Could you be more precise here?

> >In this case, I'd like to be able to have a textual format in order to
> > have a clearer opinion about RDF usage in Aduna Autofocus. I can't find
> > such an export unfortunately.
>
> ok, I'll bug the developers for this one.

Thanks a lot.

> sure, but you will need a metadata format anyhow.
> The big ontology work is not sitting down and writing an OWL file, the
> problem is to agree with people like the nifty guys in this email-group
> if we now call the thing "title" or "name" or "label". That is really
> the hard work.

Oh please, don't get me on this... your view is only about one flavor of 
ontologies. In the general case you know that it really raises more questions 
on a structural level and the ontology refinement is a work by itself. In 
particular when you're working on domain ontologies where it's difficult to 
reach a consensus on the domain representation it's not only about naming 
some properties but which concepts you'll keep in the final version. You have 
also to be sure that it meets the requirements for the resulting application.
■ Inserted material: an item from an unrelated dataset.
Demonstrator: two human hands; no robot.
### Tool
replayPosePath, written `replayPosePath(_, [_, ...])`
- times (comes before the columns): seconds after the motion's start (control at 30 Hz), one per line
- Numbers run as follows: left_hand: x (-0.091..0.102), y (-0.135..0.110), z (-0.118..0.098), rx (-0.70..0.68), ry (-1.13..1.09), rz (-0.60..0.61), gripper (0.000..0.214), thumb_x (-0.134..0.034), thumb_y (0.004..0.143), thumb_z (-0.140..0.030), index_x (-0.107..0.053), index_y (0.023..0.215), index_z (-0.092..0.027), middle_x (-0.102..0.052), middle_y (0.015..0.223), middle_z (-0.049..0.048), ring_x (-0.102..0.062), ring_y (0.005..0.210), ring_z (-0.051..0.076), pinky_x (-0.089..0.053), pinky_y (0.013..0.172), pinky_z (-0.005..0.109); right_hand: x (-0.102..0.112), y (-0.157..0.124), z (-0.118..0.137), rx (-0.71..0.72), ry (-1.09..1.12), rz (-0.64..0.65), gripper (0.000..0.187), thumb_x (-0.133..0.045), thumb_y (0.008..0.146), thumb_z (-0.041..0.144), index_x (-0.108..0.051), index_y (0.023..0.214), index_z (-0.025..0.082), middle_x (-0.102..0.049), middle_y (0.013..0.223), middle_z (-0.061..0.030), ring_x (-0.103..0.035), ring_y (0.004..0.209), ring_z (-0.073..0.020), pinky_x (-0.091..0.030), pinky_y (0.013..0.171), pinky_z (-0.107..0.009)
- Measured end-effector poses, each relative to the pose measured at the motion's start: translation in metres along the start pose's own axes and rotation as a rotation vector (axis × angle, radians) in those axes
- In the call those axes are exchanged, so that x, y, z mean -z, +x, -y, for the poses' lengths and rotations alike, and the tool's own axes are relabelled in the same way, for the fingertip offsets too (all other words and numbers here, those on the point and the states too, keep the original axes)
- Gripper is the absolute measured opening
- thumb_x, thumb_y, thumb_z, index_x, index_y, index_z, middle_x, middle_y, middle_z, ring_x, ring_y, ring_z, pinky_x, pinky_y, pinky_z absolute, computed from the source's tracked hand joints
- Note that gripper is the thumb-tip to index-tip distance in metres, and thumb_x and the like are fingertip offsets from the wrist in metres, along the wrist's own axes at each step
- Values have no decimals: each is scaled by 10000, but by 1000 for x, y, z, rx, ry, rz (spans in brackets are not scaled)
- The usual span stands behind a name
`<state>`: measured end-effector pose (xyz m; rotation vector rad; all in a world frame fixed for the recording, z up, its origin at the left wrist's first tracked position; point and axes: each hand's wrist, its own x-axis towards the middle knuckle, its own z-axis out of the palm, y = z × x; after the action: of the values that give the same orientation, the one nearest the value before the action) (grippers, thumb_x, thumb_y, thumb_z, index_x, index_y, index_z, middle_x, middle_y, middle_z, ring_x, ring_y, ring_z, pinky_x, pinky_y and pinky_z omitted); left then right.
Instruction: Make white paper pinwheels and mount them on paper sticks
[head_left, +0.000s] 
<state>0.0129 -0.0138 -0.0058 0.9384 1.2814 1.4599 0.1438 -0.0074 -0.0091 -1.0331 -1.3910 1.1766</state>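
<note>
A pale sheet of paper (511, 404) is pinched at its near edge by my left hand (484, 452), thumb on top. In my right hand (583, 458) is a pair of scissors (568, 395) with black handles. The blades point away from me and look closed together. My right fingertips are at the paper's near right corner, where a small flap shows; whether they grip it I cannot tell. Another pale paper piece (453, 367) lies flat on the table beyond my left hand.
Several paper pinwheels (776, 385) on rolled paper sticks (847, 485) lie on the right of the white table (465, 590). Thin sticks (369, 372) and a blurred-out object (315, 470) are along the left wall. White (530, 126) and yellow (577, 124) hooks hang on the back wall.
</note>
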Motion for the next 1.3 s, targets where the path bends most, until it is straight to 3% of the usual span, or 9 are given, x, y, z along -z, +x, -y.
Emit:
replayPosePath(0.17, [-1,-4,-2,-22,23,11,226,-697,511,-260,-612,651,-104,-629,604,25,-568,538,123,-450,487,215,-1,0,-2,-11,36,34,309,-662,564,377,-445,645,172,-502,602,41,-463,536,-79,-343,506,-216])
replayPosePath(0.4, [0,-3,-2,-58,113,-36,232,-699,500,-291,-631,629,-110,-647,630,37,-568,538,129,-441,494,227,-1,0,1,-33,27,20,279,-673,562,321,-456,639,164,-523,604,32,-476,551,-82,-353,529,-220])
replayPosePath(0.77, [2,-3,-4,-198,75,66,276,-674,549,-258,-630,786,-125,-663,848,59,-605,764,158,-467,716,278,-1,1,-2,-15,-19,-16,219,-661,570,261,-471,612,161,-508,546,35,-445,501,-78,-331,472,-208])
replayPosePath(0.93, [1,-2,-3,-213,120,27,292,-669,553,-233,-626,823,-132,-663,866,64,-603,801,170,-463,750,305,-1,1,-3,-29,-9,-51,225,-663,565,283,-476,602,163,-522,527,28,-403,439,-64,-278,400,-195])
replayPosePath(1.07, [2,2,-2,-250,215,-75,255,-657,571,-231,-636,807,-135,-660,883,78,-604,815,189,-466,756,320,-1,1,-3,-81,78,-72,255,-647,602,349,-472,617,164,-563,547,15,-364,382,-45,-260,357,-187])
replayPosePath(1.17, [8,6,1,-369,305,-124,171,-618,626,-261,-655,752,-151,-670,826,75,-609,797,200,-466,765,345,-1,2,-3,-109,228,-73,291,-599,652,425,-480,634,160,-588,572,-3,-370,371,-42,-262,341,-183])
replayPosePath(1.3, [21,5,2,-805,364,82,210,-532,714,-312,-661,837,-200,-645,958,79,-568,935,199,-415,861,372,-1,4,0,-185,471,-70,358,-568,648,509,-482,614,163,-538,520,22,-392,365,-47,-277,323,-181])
> So usually I take an existing ontology (like MP3 id3 tags) and convert
> it to something like this:
> https://gnowsis.opendfki.de/cgi-bin/trac.cgi/file/trunk/gnowsis/src/org/gno
>wsis/adapters/MP3/ontology.rdfs
>
> the discussion work has already been done, you just sit down and rewrite
> it to a new document (which wasn't there for MP3 - there was only a HTML
> page with some text. A formal description is nicer)

I guess that for data formats "ontologies" are really easier to obtain, since 
the available metadata were fixed first anyway. Nice point, I didn't noticed 
it earlier, it's maybe because I have to deal with domain ontologies on a 
daily basis.

> So, what would be the gain for using C++ in Tenor if we don't use
> Factories/lateBinding/libraries/freakyC++directivesthatwereneverused.
> Its just a programming language and C does also the trick. Nothing
> guarantees that C++ is the best solution in our case.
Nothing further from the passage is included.